UCT’s Vice-Chancellor, Dr Max Price, accepted a memorandum from the Palestine Solidarity Forum (PSF) earlier this year, calling on UCT to implement an academic boycott of Israel. Price committed to follow an institutional process to decide on the academic boycott – the Academic Freedom Committee, Senate, and Council all will vote on the proposal in the coming term.
The prospect of the UCT academic boycott of Israel has sent the Zionist community into a frenzy, and rightly so. The UCT academic boycott would place Israeli universities, and the Israeli state, under immense pressure in the international arena, and may very well be a watershed moment in the resistance against Israeli oppression.
However, as expected, the Zionists have resorted to publicising blatant fabrications about the boycott in the media, rather than challenging the boycott in the space where it is to be contested – the university. The Zionists, through their student organisation, South African Union of Jewish Students (SAUJS), have consistently refused to engage on the ground, most notably refusing PSF’s invitation to debate the academic boycott during Israeli Apartheid Week (IAW) this year. If the Zionists are only comfortable behind their keyboards, then we will happily dispel all of their myths in the media, as we have done already on the ground.

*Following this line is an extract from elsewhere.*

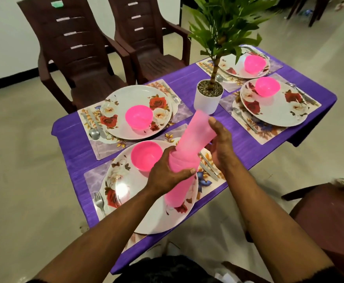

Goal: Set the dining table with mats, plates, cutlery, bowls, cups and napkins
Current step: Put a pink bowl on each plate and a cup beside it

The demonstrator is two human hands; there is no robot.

In 2004, a decisive majority of Palestinian civil society called on the international community to adopt various forms of boycott against apartheid Israel. One of these forms was the academic boycott of Israeli institutions. The demand of the academic boycott is that international universities cut all institutional ties with Israeli universities. Various international academic bodies, as well as the University of Johannesburg (UJ), have adopted the academic boycott, none the least the Palestinian Federation of Unions of University Professors and Employees (PFUUPE), which represents the majority of Palestinian academics. The legitimacy and mandate behind this call is very clear.
An academic boycott is particularly appropriate and effective. It is beyond question that Israel is an oppressive apartheid state. It was founded through ethnic cleansing and mass dispossession – a programme that it continues to this day. This is well established, and has been confirmed by numerous authoritative and reputable organisations and individuals.